WORK REQUIRED: From the opening line of the records through the line bearing "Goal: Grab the", set down every line exactly.

-- PROVIDED DATA follows --

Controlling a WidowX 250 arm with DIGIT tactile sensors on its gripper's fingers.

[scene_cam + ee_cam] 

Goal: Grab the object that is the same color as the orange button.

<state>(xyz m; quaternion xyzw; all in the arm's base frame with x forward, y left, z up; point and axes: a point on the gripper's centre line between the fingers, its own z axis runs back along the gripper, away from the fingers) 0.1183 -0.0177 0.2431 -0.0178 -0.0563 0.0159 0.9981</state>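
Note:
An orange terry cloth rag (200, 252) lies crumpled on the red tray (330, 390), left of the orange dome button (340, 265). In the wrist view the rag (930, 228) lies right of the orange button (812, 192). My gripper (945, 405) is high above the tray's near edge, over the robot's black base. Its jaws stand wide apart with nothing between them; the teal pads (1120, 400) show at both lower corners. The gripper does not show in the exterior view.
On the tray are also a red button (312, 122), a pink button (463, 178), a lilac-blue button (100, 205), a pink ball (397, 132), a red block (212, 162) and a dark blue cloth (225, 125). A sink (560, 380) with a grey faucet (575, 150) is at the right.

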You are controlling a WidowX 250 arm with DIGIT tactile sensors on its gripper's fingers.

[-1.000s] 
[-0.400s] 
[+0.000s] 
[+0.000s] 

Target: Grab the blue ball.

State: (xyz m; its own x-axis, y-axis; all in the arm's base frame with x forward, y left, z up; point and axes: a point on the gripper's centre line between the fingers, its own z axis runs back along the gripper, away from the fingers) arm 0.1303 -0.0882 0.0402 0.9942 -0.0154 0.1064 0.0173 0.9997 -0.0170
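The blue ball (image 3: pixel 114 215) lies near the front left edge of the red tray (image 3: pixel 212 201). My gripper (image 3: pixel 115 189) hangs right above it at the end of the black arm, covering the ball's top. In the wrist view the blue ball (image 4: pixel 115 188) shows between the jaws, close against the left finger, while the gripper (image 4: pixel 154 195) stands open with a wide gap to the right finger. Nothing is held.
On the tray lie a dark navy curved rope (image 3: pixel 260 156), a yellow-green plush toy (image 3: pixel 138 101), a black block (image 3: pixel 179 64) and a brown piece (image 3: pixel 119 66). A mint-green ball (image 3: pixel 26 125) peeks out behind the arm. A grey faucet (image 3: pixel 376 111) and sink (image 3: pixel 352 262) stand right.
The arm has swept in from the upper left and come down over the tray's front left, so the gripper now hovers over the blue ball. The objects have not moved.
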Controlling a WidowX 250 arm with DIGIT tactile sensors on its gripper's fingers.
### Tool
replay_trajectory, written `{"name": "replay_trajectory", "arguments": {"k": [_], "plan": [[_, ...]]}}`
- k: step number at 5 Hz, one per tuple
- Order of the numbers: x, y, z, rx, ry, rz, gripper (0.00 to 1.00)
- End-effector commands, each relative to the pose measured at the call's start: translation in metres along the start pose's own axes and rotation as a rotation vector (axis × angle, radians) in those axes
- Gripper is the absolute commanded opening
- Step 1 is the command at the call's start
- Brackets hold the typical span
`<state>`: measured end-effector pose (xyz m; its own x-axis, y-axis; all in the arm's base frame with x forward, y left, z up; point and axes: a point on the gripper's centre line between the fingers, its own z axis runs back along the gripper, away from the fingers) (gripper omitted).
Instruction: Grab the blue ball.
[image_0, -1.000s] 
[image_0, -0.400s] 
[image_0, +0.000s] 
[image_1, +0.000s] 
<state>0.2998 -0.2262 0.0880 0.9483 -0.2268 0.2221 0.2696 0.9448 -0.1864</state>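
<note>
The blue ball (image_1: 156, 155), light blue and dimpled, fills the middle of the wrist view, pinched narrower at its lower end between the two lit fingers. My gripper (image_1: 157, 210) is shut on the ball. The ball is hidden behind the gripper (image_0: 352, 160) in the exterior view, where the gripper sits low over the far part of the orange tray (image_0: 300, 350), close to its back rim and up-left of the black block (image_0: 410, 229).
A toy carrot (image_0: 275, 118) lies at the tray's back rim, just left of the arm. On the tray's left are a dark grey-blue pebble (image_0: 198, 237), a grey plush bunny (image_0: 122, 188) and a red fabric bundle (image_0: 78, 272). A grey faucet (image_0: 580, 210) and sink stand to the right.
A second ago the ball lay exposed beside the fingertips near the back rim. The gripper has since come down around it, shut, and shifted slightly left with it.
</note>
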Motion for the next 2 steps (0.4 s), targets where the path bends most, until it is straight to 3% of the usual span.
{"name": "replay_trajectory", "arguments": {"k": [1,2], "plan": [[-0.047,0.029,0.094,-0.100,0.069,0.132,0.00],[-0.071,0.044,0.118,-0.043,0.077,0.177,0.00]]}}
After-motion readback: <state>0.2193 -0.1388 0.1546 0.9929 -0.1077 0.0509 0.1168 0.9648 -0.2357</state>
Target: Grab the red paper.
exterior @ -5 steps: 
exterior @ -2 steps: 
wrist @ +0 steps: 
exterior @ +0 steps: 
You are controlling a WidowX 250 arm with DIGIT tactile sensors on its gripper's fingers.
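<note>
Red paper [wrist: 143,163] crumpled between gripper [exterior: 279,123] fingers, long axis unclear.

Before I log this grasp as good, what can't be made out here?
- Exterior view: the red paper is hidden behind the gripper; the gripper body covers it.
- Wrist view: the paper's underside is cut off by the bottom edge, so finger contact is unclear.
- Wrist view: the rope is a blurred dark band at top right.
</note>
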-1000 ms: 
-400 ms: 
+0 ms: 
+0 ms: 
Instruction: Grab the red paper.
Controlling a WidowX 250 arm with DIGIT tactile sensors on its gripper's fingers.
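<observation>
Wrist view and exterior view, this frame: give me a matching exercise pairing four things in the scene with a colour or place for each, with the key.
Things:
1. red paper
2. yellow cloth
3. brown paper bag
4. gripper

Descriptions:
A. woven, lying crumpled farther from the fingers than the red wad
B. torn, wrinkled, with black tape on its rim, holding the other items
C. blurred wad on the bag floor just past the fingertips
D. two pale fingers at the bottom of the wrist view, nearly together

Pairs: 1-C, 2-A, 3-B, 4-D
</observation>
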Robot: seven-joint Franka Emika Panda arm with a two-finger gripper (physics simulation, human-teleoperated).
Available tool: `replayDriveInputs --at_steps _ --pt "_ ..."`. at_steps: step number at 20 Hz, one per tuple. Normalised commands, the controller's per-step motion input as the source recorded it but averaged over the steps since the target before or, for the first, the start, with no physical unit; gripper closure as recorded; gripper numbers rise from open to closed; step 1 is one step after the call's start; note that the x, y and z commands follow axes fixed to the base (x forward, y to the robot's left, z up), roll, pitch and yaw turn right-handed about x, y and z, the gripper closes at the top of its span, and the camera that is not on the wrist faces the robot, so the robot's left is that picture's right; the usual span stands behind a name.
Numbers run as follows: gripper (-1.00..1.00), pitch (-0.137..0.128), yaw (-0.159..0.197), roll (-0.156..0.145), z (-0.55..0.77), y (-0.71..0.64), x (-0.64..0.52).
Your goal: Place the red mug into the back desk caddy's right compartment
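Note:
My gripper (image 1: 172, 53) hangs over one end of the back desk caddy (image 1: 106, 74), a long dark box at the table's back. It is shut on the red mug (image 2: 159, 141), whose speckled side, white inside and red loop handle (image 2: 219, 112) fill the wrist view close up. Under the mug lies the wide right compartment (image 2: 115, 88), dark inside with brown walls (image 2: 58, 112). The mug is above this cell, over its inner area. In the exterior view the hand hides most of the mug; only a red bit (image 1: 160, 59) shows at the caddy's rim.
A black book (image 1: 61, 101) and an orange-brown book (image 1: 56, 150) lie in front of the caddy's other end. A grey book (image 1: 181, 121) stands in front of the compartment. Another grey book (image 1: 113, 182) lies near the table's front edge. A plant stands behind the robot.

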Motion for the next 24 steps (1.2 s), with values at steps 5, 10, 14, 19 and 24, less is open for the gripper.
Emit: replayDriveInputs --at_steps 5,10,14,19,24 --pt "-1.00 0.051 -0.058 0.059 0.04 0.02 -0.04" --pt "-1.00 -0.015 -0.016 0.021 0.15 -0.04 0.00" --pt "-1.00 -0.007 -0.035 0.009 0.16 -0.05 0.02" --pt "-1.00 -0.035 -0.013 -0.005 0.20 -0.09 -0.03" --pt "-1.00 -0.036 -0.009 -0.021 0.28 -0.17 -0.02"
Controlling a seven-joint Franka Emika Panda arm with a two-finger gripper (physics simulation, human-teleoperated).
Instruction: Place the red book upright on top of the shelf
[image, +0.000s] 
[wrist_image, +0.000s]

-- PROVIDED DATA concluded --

EXERCISE SOLUTION:
Controlling a WidowX 250 arm with DIGIT tactile sensors on its gripper's fingers.

[scene_cam + ee_cam] 

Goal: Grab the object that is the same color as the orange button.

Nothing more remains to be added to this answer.